But I also believe that's a very large chunk of what you're paying a publisher for, in the first place. I can already reach over half the market they can reach on my own. I can do so at almost no expense. I can charge less per copy and earn more per copy on my own. So - aside from reaching more of the market, editing is one of the best things a publisher does for most writers (barring some six-figure advance that results in solid promotion efforts being made).

Why would I want to pay for that myself, when it's supposed to be something they provide for me?

Again, I think this varies by writer. I don't have trouble creating tight plots. I don't have issues writing decent material, and some of my work has won awards. And I know I create clean copy, even as a rough draft - and I am excellent at paring out the few proofreading-type mistakes I do make. So I know I'm not mailing out junk when I have something "done". Someone with less experience might lack that confidence in their work, and might lack the skills necessary to produce something of submission-ready quality without help. For that person, hiring an editor might be an outstanding idea.

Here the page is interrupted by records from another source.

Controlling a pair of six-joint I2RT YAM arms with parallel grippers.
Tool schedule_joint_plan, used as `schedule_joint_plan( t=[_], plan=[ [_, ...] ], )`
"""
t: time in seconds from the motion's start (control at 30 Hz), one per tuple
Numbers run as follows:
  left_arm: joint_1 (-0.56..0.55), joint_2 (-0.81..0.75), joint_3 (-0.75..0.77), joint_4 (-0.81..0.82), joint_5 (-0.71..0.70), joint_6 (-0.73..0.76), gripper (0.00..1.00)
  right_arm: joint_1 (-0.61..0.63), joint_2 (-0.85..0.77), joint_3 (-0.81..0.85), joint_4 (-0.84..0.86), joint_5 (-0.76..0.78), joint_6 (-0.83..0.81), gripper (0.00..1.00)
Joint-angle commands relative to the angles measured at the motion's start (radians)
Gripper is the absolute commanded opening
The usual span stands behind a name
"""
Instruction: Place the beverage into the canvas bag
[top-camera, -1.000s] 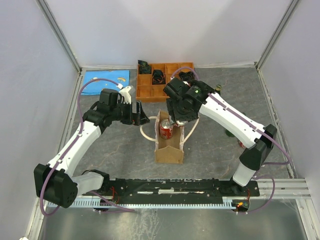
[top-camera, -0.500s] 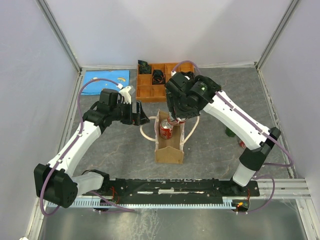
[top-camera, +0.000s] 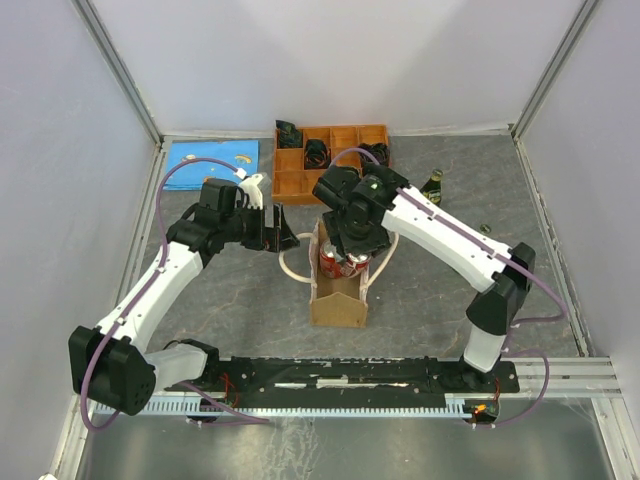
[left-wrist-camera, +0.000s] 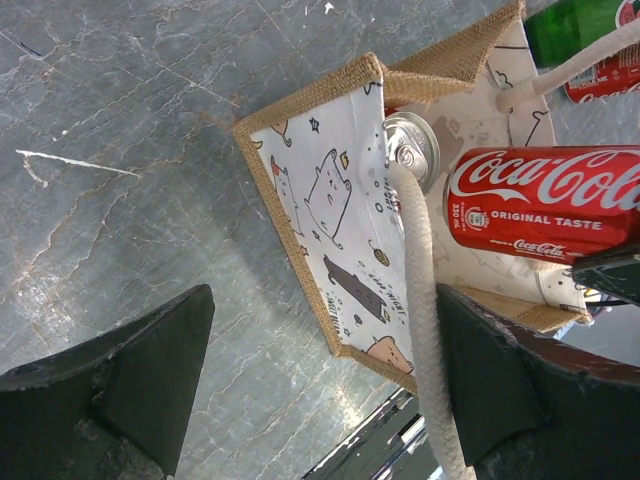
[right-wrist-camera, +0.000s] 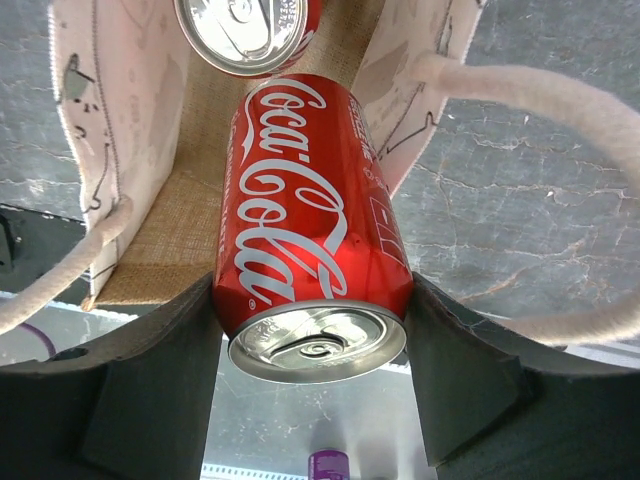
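The tan canvas bag (top-camera: 336, 298) stands upright mid-table with cream rope handles (top-camera: 292, 266). One red cola can (right-wrist-camera: 243, 27) stands inside it. My right gripper (top-camera: 352, 250) is shut on a second red Coca-Cola can (right-wrist-camera: 308, 225) and holds it in the bag's open mouth (right-wrist-camera: 180, 215), beside the first can. The held can also shows in the left wrist view (left-wrist-camera: 545, 203), lying across the bag's top. My left gripper (top-camera: 279, 232) is open just left of the bag. One rope handle (left-wrist-camera: 422, 280) runs along its right finger (left-wrist-camera: 520, 385).
An orange wooden compartment tray (top-camera: 296, 183) with dark items stands behind the bag. A green bottle (top-camera: 433, 184) stands to the right of it, and also shows in the left wrist view (left-wrist-camera: 580, 28). A blue sheet (top-camera: 211, 160) lies at the back left. Walls enclose the table.
My right gripper has moved left and down with the can, from just behind the bag into its mouth, beside the can inside. The left arm has barely moved.
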Motion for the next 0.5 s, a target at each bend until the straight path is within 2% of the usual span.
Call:
schedule_joint_plan(
  t=[0.0,0.47],
  plan=[
    [0.001,-0.01,-0.001,0.037,0.024,0.056,0.95,0.006,0.007,-0.004,0.013,0.007,-0.023,0.0],
    [0.001,0.001,0.005,0.039,0.024,0.055,0.95,0.006,0.114,-0.004,0.087,0.072,-0.063,0.0]
  ],
)
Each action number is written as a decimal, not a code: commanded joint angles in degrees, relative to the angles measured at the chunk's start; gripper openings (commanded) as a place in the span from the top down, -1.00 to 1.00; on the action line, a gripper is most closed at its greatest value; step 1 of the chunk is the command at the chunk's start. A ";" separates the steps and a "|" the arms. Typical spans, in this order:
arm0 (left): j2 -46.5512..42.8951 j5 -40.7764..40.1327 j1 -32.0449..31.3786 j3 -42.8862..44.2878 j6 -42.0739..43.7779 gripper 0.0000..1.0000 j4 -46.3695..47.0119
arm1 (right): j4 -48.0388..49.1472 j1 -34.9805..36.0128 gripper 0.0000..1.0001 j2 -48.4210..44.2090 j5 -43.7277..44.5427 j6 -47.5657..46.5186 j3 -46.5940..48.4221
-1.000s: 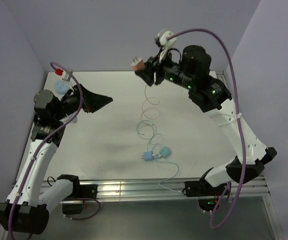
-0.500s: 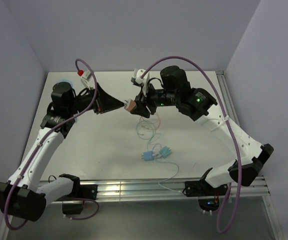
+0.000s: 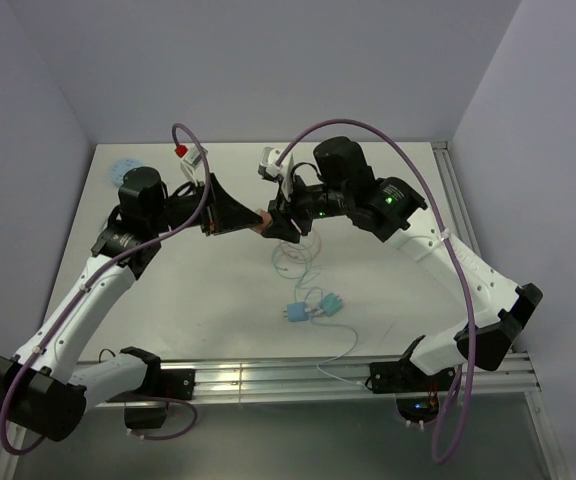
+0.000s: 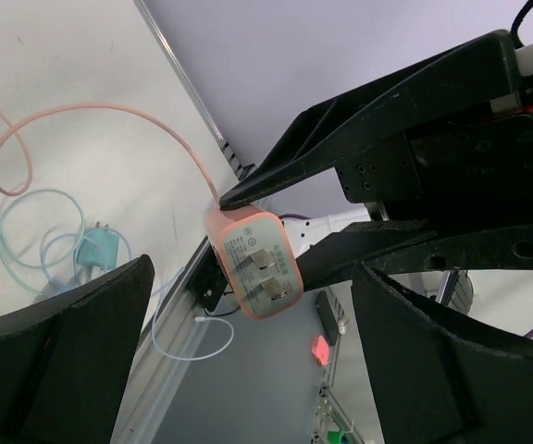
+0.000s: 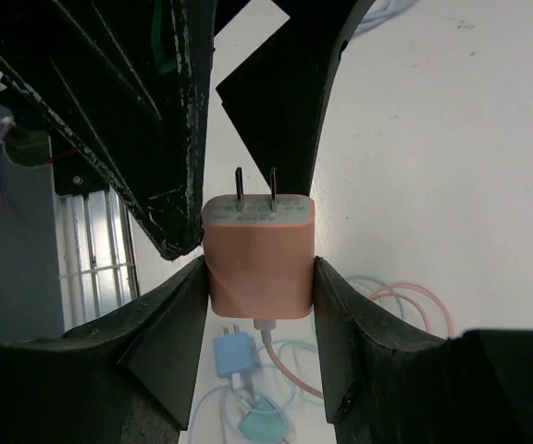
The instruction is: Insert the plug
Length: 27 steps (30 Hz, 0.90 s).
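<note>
A pink charger plug (image 3: 261,221) with two metal prongs is held in the air above the table's middle. My right gripper (image 3: 272,226) is shut on its sides, seen clearly in the right wrist view (image 5: 258,268). The plug (image 5: 258,259) points its prongs at my left gripper (image 3: 242,213), which is open. In the left wrist view the plug (image 4: 254,264) faces the camera, prongs first, just ahead of my open left gripper (image 4: 248,370). Its pink cable (image 3: 298,232) hangs down to the table. No socket shows.
A blue charger (image 3: 294,312) and a teal charger (image 3: 331,300) lie on the white table (image 3: 168,290) amid coiled thin cables (image 3: 296,262). A pale blue round object (image 3: 123,170) sits at the back left corner. A metal rail (image 3: 268,375) runs along the near edge.
My right gripper has brought the plug down and left from high at the back. My left gripper has swung right and now meets the plug, prongs at its open fingers.
</note>
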 commanded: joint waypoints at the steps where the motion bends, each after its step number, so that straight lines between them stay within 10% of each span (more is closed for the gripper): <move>1: 0.69 -0.76 -1.07 1.30 0.95 -0.86 -0.16 | 0.69 0.64 1.00 -0.38 -1.21 -1.25 0.50; 11: 2.10 -1.29 -2.39 1.82 0.24 -0.49 -0.51 | -1.24 1.69 1.00 1.21 0.37 -1.60 2.88; 20: 1.58 0.73 -2.65 0.68 -0.02 0.50 0.46 | 2.09 2.57 0.99 1.04 8.44 1.38 0.95; 22: 1.49 0.91 -2.65 0.68 0.15 0.99 0.03 | 3.94 2.66 0.75 0.68 11.88 2.96 -0.19; 27: 0.44 -1.19 -2.65 -0.55 -0.55 0.99 1.86 | 9.20 2.49 0.02 -1.25 16.26 7.09 -4.14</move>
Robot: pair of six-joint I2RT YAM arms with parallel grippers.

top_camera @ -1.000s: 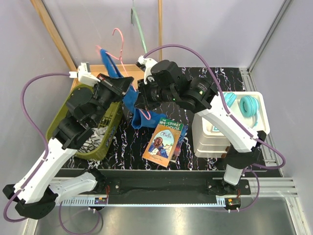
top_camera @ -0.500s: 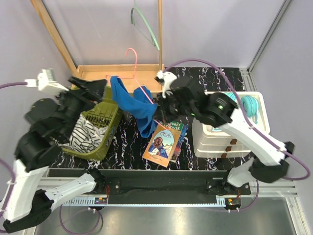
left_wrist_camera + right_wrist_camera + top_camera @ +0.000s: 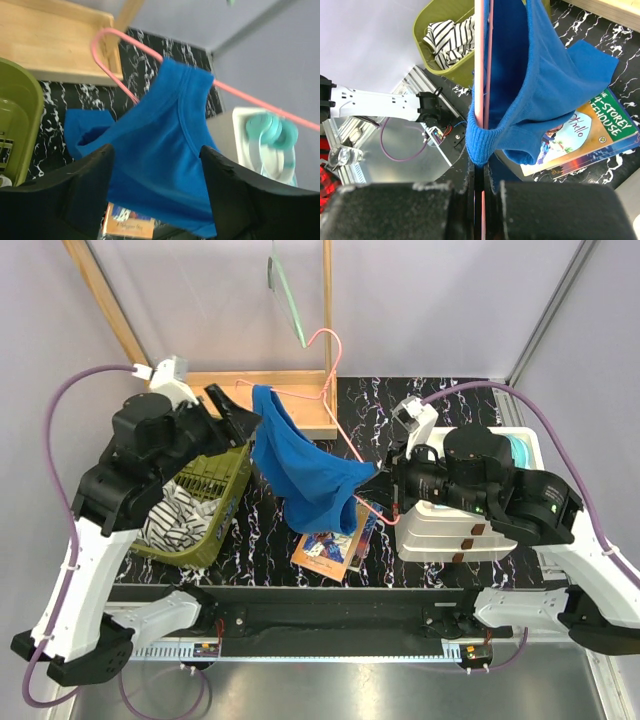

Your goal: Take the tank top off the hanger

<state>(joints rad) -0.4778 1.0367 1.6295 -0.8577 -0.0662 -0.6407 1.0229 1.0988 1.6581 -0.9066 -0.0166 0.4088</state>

But I think the goal, at least, should always be to work at building one's own skills to the point where a pre-submission editor is not necessary.


----------



## Shadoe

I write 12 hours a day, five and sometimes six days a week, in an industry where written procedures absolutely have to be perfect when they hit the street. I'm pretty good at it - at least the other writers who bring me their stuff to edit think so. But I would never, ever say I didn't need another set of eyes on a procedure before it hit the street. I have yet to see a procedure hit my desk that didn't have an error. Claiming a goal of not having a pre-submission editor is, from this writer's point of view, an error trap.


----------



## Kevin O. McLaughlin

Shadoe said:


> But I would never, ever say I didn't need another set of eyes on a procedure before it hit the street. I have yet to see a procedure hit my desk that didn't have an error. Claiming a goal of not having a pre-submission editor is, from this writer's point of view, an error trap.



If you're replying to me, I specifically said I *do* get a second set of eyes on something before I publish it myself. I wouldn't want something to "hit the street" without having someone else take a look. Readers want to buy books which are as clean as possible (very rare to achieve perfection, no matter how many editing passes are made, but the goal is to reach for that).

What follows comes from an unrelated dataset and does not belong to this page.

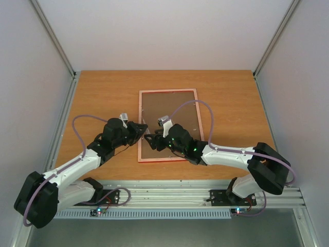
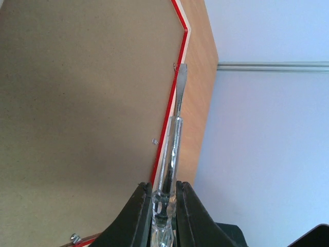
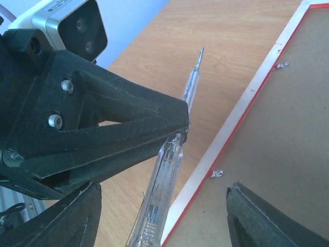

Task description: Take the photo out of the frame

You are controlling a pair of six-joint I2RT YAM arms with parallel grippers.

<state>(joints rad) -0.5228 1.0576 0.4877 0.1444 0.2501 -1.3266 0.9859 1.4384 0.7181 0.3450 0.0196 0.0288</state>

However, submissions to publishers are not expected to be error free. They're expected to be fairly clean, yes - but anyone can learn to produce that, given some practice. I do not know of a single full time writer who pays an editor go over his or her work before submitting to publishers, and although I am sure some exist - paying for editing before submitting to publisher just doesn't seem to be something most pros do.

If you really need to pay for editing yourself because your skills are not up to producing professional grade work yet, then it might make sense to use one - if for no other reason than because you can use those lessons to improve your writing quality in future books!  =)  But the goal, even then, should be working toward having the publisher pay for the editing. (Again, if you are the publisher as well as the writer, then you get to pay for the editing, but it still ought to happen!)


----------



## Benjamin Clayborne

Kevin O. McLaughlin said:


> If you really need to pay for editing yourself because your skills are not up to producing professional grade work yet, then it might make sense to use one - if for no other reason than because you can use those lessons to improve your writing quality in future books!  =)  But the goal, even then, should be working toward having the publisher pay for the editing. (Again, if you are the publisher as well as the writer, then you get to pay for the editing, but it still ought to happen!)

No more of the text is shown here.